2009 Outlook
Hope for the best, but prepare for the worst.

    I'm not a prophet and I don't have a crystal ball.  Many topics I find myself to be more agnostic about than I may have been in prior years due to the recent wrath of unconventional interventions and policy’s that in my opinion distorted Mother Economic Nature.

    Trust and confidence have been brought to record low levels many of us have ever seen in our lifetimes.  It's quite discouraging the recent events of fraud in the financial markets and lack of transparency on our Governments end to dealing with the current financial crisis.

    Although fear and uncertainty persist in the current economic environment, we are all still capable of steering our own destiny and making our own decisions to which will allow us to prevail these difficult times.

    Much of my job is to decipher information and make decisions to how to invest your accounts provided under my management.  Not always does 2 + 2 = 4 in the world of investment. 

    Oil started out in 2008 at $95.98 a barrel and by the middle of July, reached as high as $147 a barrel.  By the end of the year, it closed at $44.60. 

    Oil makes for an extreme example of how hard it is to predict the short term price movements of any asset.  Short term being months or 1 year time.  It also shows just how extreme asset prices can move in any given year. 

    I suspect that 2009 will be yet another year of surprising volatility and market moves that go beyond expectations.  But I will have my biases.


By Jason Tillberg Jan 11, 2009
   Housing

    We enter 2009 with deteriorating employment conditions.  Given these conditions coupled with house prices still at historically overvalued levels, Real estate market will continue to build inventory and prices will continue to fall as much as 10% - 25% more before bottoming as late at 2012.

  Bright side:  Housing is becoming more affordable to own if you are still saving for a house. 

Down side:  Existing homeowners no longer can borrow against home or may not be able to sell at a profit for the time being.

Your strategy:  If you own, continue to pay off mortgage.  Time should be in your side.  Also, if the US $ becomes more devalued, inflation will help keep the house up in dollars.

                     If you are in the market for a home, you should be ok to wait another year or two if you are looking for the best price.  Continue to save as high a % of your income as possible for the biggest down payment you can make.

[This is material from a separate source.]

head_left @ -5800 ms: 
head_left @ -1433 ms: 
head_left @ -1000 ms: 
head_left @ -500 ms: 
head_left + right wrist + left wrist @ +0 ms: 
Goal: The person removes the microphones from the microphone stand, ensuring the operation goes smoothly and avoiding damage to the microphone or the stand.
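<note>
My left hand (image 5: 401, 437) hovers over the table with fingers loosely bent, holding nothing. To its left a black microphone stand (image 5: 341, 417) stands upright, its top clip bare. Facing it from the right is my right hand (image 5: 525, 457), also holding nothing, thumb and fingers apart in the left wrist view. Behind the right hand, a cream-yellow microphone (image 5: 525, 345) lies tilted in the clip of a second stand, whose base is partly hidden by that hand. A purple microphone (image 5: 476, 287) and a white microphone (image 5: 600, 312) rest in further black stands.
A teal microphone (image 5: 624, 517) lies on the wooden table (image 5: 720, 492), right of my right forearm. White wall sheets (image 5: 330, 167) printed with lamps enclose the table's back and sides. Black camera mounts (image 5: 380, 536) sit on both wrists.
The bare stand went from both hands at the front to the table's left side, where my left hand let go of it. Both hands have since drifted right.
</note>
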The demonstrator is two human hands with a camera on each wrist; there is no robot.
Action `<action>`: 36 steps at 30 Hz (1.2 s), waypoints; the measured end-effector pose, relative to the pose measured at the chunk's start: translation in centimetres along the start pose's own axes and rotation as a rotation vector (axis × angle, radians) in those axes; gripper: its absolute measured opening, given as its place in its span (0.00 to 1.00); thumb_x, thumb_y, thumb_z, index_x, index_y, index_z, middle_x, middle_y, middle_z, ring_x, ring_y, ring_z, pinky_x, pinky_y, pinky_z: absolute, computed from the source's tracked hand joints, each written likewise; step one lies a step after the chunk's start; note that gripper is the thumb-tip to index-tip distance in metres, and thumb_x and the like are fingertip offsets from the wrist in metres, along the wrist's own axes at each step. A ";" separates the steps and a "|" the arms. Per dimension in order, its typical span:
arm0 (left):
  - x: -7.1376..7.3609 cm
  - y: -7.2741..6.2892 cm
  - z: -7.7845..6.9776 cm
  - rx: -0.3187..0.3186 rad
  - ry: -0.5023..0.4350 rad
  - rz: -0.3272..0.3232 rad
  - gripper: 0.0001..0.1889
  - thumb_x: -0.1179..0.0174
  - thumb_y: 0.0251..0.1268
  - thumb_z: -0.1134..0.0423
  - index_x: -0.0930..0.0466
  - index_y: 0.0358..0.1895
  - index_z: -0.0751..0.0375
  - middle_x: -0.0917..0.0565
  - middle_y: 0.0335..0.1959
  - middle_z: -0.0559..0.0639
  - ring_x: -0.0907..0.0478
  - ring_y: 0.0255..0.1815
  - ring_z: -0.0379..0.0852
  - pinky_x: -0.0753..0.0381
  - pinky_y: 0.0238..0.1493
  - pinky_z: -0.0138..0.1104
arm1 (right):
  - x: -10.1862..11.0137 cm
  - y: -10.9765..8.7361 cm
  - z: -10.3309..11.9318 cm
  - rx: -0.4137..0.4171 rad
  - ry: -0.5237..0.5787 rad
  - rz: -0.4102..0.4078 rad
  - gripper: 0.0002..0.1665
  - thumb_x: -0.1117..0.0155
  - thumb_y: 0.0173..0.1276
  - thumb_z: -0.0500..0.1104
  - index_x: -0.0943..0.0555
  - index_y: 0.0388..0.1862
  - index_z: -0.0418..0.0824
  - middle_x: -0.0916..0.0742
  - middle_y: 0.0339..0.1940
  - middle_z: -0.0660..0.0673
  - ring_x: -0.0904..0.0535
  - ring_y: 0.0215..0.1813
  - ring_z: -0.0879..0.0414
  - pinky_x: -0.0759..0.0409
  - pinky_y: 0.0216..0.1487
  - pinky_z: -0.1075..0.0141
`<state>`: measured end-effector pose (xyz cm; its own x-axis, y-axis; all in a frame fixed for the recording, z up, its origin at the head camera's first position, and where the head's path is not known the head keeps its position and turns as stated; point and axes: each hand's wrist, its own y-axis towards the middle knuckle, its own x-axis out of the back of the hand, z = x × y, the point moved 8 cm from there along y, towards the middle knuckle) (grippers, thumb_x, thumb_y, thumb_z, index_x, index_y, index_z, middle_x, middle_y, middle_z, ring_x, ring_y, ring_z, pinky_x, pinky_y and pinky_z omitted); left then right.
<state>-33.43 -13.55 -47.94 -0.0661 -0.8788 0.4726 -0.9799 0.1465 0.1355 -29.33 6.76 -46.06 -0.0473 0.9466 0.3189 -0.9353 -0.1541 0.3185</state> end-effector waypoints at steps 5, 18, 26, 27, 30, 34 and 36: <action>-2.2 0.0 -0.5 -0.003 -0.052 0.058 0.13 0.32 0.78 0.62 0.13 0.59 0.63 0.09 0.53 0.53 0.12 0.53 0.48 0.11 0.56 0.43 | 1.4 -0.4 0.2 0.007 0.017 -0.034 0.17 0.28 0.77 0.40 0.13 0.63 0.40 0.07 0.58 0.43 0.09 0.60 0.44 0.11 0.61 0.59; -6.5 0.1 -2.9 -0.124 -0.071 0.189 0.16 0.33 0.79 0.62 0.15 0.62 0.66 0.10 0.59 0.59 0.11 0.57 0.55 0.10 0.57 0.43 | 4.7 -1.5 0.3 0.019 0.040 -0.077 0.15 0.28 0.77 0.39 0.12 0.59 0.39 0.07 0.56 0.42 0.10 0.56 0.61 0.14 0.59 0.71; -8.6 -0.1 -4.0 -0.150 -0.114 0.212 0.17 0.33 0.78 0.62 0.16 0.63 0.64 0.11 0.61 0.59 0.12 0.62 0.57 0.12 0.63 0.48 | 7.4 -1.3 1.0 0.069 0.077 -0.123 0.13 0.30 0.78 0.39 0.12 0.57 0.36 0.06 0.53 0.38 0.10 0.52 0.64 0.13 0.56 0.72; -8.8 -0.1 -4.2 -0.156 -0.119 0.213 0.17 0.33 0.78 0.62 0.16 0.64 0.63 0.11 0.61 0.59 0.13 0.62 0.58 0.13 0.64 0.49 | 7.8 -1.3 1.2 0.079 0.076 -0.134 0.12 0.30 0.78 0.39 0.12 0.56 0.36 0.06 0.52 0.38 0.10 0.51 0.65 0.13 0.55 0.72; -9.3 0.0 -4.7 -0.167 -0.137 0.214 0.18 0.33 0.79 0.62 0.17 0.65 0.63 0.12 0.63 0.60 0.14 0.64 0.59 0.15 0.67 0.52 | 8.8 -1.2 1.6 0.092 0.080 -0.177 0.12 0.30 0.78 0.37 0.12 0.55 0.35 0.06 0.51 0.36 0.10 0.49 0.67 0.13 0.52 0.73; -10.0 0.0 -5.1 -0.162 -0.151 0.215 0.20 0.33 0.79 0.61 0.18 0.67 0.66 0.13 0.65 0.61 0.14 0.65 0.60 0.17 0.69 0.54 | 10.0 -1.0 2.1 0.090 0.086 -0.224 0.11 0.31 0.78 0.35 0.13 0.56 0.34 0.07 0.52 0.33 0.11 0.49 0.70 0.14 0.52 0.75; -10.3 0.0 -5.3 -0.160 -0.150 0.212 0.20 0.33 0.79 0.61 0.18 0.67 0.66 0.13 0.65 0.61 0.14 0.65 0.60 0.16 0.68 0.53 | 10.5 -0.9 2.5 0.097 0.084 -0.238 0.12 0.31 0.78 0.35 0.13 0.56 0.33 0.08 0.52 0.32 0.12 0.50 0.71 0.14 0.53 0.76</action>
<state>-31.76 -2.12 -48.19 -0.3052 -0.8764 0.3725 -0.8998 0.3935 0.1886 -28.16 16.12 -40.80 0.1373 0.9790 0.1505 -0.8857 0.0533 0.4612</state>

I encourage you to take out a 15 year mortgage and pay back your loan sooner rather than later. 

The US $ and Inflation

"The U.S. government has a technology, called a printing press (or, today, its electronic equivalent), that allows it to produce as many U.S. dollars as it wishes at essentially no cost. By increasing the number of U.S. dollars in circulation, or even by credibly threatening to do so, the U.S. government can also reduce the value of a dollar in terms of goods and services, which is equivalent to raising the prices in dollars of those goods and services.  We conclude that, under a paper-money system, a determined government can always generate higher spending and hence positive inflation.

Of course, the U.S. government is not going to print money and distribute it willy-nilly (although as we will see later, there are practical policies that approximate this behavior).

Normally, money is injected into the economy through asset purchases by the Federal Reserve. To stimulate aggregate spending when short-term interest rates have reached zero,  the Fed must expand the scale of its asset purchases or, possibly, expand the menu of assets that it buys.  Alternatively, the Fed could find other ways of injecting money into the system--for example, by making low-interest-rate loans to banks or cooperating with the fiscal authorities. Each method of adding money to the economy has advantages and drawbacks, both technical and economic. One important concern in practice is that calibrating the economic effects of nonstandard means of injecting money may be difficult, given our relative lack of experience with such policies. Thus, as I have stressed already, prevention of deflation remains preferable to having to cure it. If we do fall into deflation, however, we can take comfort that the logic of the printing press example must assert itself, and sufficient injections of money will ultimately always reverse a deflation."

Those are the words of our current Fed Chairmen Ben Bernanke in a speech he gave in November of 2002.

Nearly everything Ben said in that speech he is doing today. 

Although the US $ has strengthened recently and inflation seems to be under control, I expect for it to pick up, perhaps substantially so, later this year and into next.

America cannot print its way out of its economic problems.  Until we get an expansion in our productiveness creating goods and services that have value, we risk a far weaker US dollar in the future that has consequences on far lower standards of living. 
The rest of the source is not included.